* WHAT IS EXPECTED
A copy of the listing below is needed, exact in every line and without images.

::::

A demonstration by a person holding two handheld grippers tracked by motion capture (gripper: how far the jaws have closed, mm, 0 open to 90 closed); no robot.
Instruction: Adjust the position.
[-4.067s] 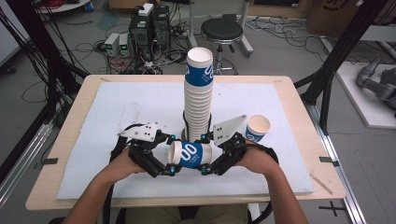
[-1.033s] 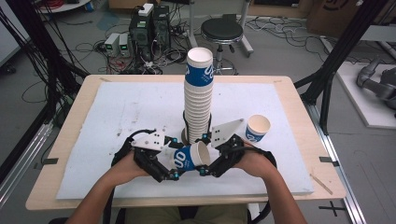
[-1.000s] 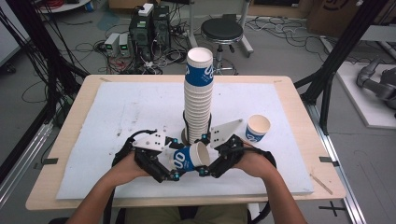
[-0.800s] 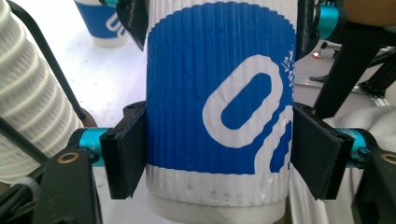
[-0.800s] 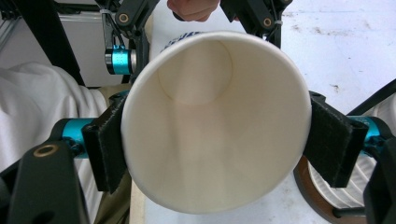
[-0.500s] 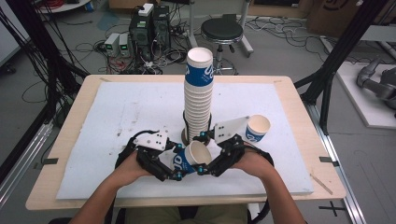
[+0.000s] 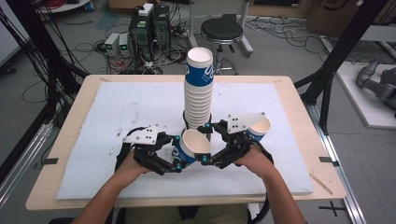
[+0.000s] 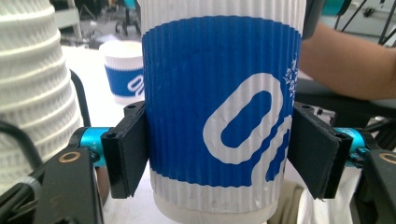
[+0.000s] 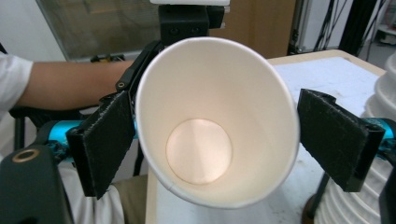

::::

* RESPONSE BOX
A demonstration by a person holding two handheld grippers tracked by motion capture (gripper: how far the jaws have closed, mm, 0 open to 90 closed); no robot.
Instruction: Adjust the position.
[-4.067s] 
[-1.033s] 
[-1.000s] 
[-0.800s] 
[-0.800s] 
[-0.500s] 
[+0.000s] 
[+0.000s] 
[+0.000s] 

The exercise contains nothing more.